◆ Source material:
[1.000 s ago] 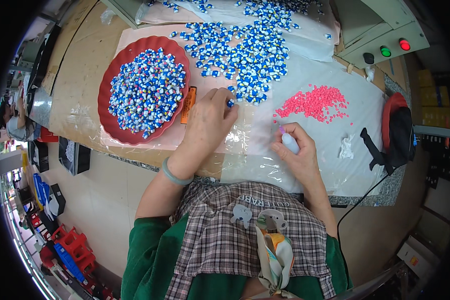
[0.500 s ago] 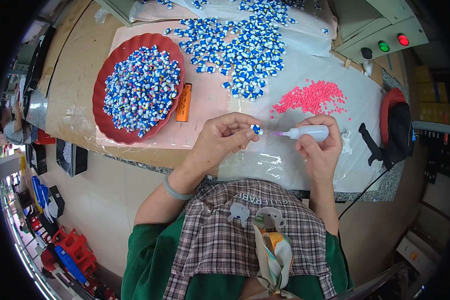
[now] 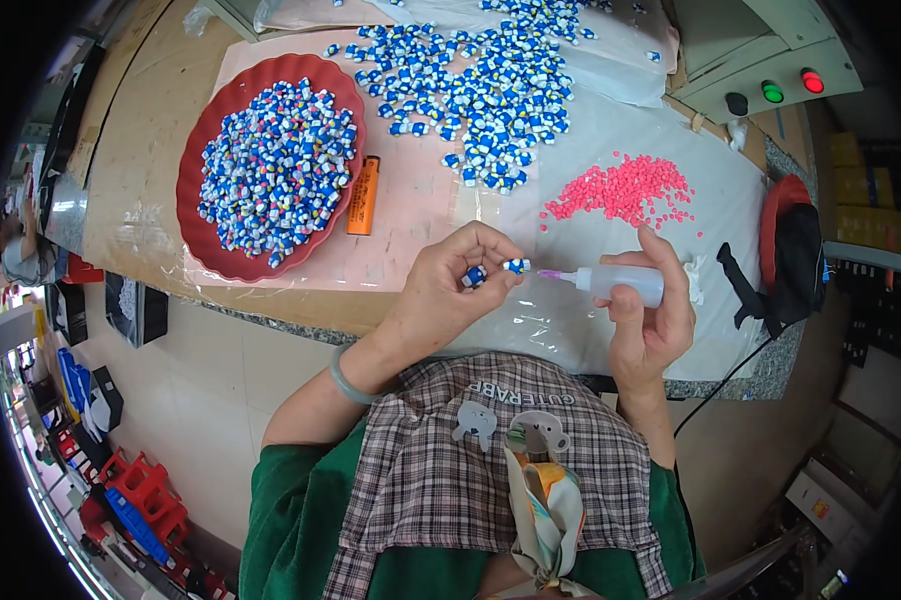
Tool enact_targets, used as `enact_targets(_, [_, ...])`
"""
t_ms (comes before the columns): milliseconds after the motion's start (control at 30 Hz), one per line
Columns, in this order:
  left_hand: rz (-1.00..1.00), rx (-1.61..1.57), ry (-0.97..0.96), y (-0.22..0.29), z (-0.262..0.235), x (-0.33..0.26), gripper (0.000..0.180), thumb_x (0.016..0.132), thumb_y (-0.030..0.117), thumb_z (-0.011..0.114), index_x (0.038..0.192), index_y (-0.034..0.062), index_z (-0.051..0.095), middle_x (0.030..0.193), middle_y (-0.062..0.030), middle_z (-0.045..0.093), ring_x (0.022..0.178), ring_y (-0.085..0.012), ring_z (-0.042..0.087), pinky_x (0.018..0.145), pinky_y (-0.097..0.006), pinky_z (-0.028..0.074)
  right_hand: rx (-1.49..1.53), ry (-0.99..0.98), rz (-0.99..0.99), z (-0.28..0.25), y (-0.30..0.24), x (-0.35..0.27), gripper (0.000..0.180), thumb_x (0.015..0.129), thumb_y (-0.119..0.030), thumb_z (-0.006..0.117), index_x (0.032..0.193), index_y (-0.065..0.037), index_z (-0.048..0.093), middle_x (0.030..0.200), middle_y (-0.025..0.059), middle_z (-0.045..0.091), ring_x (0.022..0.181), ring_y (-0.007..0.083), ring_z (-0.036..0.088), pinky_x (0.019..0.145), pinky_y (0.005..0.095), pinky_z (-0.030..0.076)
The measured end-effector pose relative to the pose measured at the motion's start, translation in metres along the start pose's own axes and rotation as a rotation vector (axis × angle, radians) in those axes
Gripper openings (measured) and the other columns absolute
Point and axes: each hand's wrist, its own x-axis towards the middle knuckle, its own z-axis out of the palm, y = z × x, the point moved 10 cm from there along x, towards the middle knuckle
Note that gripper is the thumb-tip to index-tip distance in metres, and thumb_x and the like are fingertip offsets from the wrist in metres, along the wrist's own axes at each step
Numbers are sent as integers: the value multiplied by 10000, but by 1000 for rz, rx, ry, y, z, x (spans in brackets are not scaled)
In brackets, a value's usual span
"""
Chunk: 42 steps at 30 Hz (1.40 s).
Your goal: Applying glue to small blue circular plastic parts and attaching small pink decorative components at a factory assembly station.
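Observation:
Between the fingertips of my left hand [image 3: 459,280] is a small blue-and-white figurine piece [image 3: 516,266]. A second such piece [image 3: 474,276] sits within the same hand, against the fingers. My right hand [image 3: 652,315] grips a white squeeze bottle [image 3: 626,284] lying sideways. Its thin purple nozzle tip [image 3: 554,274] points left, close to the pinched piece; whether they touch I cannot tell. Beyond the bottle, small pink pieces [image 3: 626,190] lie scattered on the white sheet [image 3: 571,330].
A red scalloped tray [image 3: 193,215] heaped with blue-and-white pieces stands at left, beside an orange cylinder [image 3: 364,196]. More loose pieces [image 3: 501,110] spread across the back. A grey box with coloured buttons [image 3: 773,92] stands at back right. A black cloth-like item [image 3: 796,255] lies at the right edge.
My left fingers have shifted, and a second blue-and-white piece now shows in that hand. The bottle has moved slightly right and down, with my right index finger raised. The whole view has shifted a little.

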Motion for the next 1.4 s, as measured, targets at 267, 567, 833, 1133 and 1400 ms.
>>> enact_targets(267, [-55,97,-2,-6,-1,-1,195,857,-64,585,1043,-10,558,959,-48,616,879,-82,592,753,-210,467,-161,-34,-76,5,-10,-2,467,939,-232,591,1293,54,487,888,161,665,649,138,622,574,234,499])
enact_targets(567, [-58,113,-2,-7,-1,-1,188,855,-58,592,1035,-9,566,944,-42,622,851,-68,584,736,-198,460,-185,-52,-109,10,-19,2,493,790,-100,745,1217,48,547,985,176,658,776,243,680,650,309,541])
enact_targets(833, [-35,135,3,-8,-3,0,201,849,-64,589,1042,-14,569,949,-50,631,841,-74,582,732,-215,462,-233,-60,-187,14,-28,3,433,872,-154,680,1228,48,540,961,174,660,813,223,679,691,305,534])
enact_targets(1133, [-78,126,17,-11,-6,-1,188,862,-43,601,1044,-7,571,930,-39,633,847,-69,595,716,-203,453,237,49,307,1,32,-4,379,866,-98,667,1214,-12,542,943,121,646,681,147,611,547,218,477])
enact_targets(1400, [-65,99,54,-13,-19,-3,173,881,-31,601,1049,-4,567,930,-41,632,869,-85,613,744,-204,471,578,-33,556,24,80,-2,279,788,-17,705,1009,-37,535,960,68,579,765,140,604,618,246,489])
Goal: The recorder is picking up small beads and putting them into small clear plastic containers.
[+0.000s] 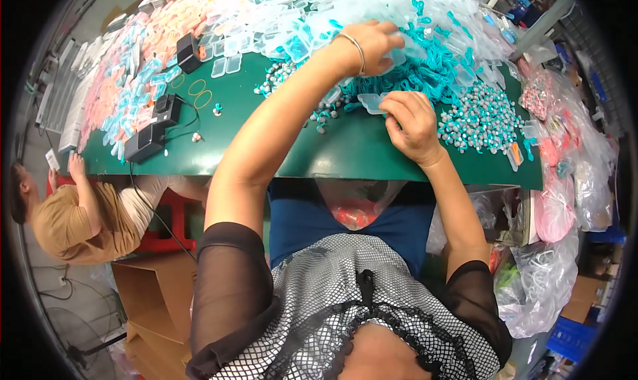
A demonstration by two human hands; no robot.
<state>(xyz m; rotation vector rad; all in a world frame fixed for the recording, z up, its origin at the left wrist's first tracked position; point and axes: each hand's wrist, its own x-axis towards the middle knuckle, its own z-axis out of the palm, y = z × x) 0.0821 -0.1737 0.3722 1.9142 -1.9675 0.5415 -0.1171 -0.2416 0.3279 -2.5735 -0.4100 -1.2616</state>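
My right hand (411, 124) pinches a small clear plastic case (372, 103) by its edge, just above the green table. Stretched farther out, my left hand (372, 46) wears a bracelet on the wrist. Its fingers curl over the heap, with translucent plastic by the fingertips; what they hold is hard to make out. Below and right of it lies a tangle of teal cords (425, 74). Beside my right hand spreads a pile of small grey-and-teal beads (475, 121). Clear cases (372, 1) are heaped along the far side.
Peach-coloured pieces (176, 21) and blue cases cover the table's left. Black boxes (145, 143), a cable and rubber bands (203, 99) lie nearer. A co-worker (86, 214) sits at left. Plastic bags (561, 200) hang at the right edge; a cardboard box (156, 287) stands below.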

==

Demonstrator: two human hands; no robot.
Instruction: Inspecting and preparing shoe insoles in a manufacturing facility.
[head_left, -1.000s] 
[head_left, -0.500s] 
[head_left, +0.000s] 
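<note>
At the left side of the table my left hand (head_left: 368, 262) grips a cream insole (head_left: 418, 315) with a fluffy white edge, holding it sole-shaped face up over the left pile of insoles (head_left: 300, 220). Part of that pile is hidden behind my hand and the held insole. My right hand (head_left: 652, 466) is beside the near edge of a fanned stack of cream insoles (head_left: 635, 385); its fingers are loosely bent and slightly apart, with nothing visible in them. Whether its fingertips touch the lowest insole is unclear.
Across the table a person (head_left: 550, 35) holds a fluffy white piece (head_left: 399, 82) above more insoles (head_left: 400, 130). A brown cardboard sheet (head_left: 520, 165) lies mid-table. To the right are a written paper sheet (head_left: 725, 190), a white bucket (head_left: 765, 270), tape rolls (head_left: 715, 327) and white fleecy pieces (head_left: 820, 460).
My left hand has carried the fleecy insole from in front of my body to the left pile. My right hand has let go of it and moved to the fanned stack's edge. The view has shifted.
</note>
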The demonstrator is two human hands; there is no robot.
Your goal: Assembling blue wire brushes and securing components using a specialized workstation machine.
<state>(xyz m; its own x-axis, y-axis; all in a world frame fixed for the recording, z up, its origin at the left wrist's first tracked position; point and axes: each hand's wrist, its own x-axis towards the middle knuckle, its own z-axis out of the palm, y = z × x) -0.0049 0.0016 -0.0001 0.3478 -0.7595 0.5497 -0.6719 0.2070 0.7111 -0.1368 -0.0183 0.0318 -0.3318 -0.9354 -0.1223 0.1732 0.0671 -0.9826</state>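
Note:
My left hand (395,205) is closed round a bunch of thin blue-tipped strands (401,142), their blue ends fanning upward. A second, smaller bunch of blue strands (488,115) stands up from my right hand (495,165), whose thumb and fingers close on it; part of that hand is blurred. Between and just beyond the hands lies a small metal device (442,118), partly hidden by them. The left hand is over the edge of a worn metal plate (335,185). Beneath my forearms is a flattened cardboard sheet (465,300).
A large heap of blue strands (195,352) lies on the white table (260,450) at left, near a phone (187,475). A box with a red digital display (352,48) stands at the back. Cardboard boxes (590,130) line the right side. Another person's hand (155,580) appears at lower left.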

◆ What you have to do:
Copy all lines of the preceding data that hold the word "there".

◆ Solution to the exercise:
Point and axes: each hand's wrist, its own x-axis towards the middle knuckle, its own z-axis out of the palm, y = z × x, the point moved 10 cm from there along x, towards the middle knuckle
The demonstrator is two human hands; there is no robot.

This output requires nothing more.